• **Task item**: Return the data below exactly, but only from the line containing "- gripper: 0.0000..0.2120" through the line containing "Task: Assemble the", with both of those lines included.

-=-=-=-=-

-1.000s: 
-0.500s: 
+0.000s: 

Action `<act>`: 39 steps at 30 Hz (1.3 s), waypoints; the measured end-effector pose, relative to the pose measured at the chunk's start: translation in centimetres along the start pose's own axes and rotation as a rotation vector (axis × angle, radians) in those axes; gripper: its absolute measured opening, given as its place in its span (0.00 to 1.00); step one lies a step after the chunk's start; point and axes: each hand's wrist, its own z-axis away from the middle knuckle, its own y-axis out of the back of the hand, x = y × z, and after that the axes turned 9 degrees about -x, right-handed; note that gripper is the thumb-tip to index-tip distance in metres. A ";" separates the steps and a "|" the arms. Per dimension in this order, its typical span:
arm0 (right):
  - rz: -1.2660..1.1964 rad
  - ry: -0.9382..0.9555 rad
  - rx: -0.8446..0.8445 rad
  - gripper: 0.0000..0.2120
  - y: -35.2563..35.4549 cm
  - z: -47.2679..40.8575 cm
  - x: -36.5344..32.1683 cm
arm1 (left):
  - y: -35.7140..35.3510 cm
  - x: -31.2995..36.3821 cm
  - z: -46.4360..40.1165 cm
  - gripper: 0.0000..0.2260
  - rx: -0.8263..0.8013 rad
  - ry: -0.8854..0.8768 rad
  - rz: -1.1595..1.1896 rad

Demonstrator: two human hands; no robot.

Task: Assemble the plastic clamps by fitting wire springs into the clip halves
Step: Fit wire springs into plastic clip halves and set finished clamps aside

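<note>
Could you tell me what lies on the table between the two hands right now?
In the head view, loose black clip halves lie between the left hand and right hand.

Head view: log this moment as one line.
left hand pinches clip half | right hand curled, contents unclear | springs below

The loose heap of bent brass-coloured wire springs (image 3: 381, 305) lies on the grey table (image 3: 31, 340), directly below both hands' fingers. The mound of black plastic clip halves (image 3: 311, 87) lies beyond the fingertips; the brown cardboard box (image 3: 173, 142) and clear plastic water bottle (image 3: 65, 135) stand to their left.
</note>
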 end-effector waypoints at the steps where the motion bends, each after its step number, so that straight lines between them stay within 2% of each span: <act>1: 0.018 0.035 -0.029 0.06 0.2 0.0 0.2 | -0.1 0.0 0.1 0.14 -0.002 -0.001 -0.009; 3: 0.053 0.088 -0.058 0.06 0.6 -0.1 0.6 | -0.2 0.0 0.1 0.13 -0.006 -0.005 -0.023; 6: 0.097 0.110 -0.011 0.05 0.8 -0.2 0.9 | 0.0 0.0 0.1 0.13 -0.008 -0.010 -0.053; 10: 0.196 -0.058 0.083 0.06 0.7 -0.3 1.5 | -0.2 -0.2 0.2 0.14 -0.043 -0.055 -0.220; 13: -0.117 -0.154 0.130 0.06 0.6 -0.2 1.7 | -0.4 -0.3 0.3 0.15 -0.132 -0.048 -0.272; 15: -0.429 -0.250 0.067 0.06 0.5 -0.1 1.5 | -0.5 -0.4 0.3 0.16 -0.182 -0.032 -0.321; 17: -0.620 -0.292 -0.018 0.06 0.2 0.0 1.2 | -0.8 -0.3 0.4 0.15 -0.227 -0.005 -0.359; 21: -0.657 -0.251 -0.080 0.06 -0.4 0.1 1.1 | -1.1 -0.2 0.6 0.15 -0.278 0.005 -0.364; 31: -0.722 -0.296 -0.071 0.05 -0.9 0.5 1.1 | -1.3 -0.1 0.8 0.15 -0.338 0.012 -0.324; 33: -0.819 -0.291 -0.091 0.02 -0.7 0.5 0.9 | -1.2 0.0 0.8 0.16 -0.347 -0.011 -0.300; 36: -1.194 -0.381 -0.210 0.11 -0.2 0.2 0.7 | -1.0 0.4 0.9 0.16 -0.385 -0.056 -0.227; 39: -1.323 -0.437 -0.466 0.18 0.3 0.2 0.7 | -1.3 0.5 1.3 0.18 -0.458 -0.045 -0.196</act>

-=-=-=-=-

• **Written answer**:
  - gripper: 0.0000..0.2120
  - y: -35.2563..35.4549 cm
  - z: -47.2679..40.8575 cm
  - x: -36.5344..32.1683 cm
arm1 (left):
  - y: -35.7140..35.3510 cm
  - x: -31.2995..36.3821 cm
  - z: -46.4360..40.1165 cm
  - gripper: 0.0000..0.2260
  - rx: -0.8263..0.8013 rad
  - ry: -0.8854..0.8768 rad
  - rz: -1.1595..1.1896 rad

Demonstrator: two human hands; no robot.

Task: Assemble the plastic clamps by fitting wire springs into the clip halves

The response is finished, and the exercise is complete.